Exercise prompt: For the data below, restate word for word only the lines from the line containing "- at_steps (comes" through the line containing "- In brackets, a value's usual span", both ends included.
########################################
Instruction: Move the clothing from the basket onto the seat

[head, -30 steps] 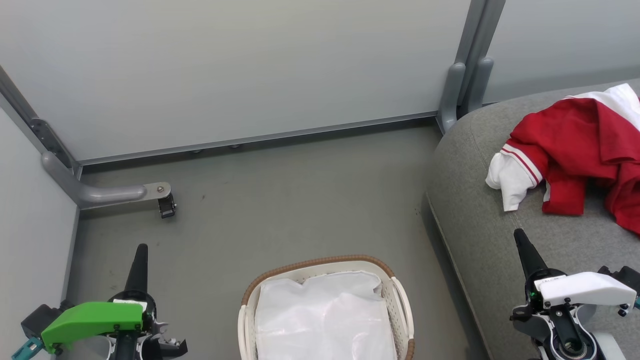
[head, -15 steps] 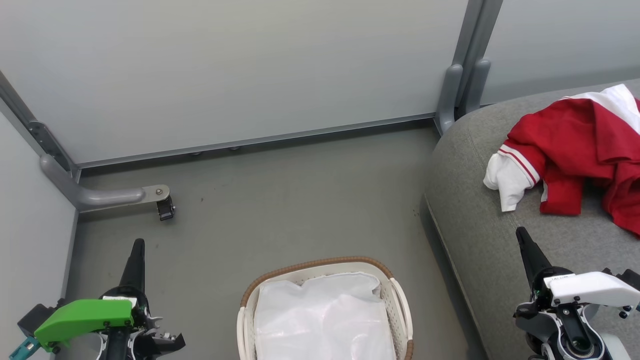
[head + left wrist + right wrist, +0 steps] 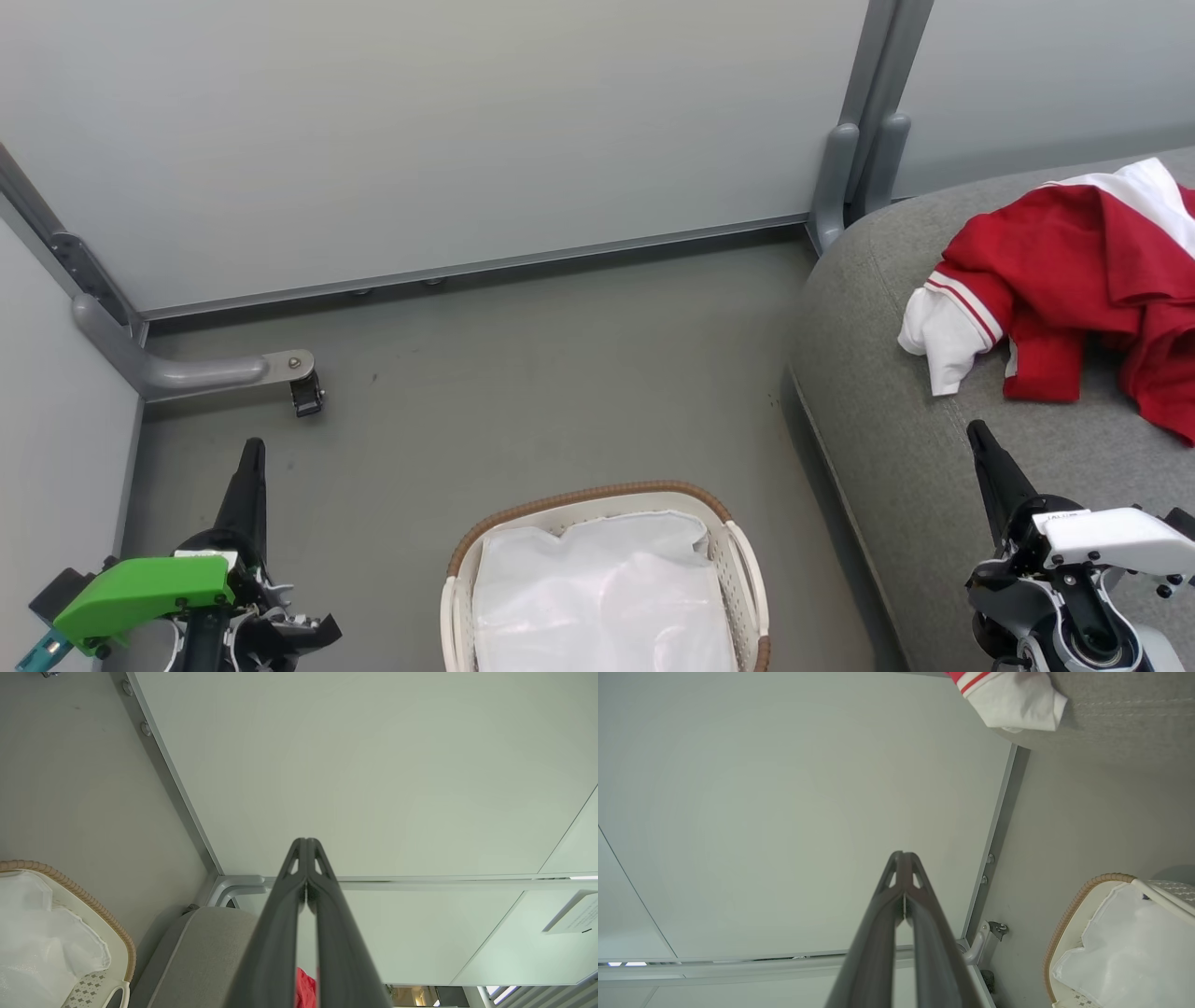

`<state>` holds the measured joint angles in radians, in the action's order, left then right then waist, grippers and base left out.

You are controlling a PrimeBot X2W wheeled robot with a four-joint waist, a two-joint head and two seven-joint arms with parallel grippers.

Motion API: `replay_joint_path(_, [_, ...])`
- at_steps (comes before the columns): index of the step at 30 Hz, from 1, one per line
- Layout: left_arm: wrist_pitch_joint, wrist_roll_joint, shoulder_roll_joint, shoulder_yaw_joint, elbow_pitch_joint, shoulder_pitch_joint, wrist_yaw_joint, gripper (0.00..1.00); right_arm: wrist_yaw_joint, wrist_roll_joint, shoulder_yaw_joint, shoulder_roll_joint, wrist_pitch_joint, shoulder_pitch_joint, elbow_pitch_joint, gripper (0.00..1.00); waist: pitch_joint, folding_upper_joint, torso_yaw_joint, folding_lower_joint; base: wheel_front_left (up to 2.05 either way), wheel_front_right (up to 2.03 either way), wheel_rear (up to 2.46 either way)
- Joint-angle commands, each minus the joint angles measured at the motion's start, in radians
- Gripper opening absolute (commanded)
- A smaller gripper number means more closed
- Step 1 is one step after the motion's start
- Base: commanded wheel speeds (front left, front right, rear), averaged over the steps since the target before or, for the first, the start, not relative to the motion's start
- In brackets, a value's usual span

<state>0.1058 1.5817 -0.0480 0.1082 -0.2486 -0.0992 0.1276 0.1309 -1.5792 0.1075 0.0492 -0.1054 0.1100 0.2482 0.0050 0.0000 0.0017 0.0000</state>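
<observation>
The red clothing (image 3: pixel 1083 280) with white sleeve and striped trim lies spread on the grey seat (image 3: pixel 896 439) at the right; its white cuff (image 3: pixel 1013 704) shows in the right wrist view. The cream basket (image 3: pixel 738 560) with a brown rim stands on the floor at bottom centre, holding a white liner sheet (image 3: pixel 597 597). My left gripper (image 3: pixel 250 448) is shut and empty over the floor, left of the basket. My right gripper (image 3: pixel 976 431) is shut and empty above the seat's front part, below the clothing. Each wrist view shows its own fingers pressed together, the left gripper (image 3: pixel 306 841) and the right gripper (image 3: pixel 901 854).
Pale grey partition panels (image 3: pixel 448 131) close off the back and left. A grey bracket foot with a caster (image 3: pixel 303 387) juts onto the floor at the left. A grey post (image 3: pixel 864 140) stands behind the seat's corner. Bare grey floor (image 3: pixel 541 373) lies between basket and wall.
The whole head view has shifted slightly, so the camera moved. Both grippers have drawn a little lower in the picture, staying shut. The clothing and basket stay put.
</observation>
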Motion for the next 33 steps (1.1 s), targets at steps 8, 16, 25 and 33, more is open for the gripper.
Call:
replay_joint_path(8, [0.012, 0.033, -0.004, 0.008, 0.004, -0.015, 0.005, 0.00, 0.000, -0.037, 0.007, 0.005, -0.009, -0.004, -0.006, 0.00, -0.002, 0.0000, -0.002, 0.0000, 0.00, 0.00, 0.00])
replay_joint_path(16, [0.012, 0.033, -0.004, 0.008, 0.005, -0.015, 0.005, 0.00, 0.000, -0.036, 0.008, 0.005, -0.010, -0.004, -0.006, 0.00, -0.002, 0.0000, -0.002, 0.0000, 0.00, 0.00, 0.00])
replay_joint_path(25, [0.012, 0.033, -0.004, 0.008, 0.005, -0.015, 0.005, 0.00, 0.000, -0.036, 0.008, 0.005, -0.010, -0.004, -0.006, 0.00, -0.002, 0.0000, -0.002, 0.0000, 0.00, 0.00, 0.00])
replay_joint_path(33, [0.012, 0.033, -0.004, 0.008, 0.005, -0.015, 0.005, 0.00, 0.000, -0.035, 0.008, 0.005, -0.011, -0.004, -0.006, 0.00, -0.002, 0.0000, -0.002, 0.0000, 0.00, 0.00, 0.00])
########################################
Answer area:
- at_steps (comes before the columns): index of the step at 30 Hz, from 1, one per line
- Layout: left_arm: wrist_pitch_joint, wrist_roll_joint, shoulder_roll_joint, shoulder_yaw_joint, elbow_pitch_joint, shoulder_pitch_joint, wrist_yaw_joint, gripper (0.00..1.00); right_arm: wrist_yaw_joint, wrist_roll_joint, shoulder_yaw_joint, shoulder_roll_joint, wrist_pitch_joint, shoulder_pitch_joint, elbow_pitch_joint, gripper (0.00..1.00); waist: pitch_joint, folding_upper_joint, torso_yaw_joint, folding_lower_joint; base: wheel_front_left (up to 2.05 either way), wheel_front_right (up to 2.03 either way), wheel_rear (up to 2.46 either way)
- Joint-angle commands, each minus the joint angles measured at the motion's start, in radians
- Gripper opening absolute (commanded)
- A smaller gripper number means more closed
- Step 1 is one step after the motion's start
- Base: commanded wheel speeds (front left, front right, rear), averaged over the steps since the target before or, for the first, the start, not relative to the motion's start
- In brackets, a value's usual span

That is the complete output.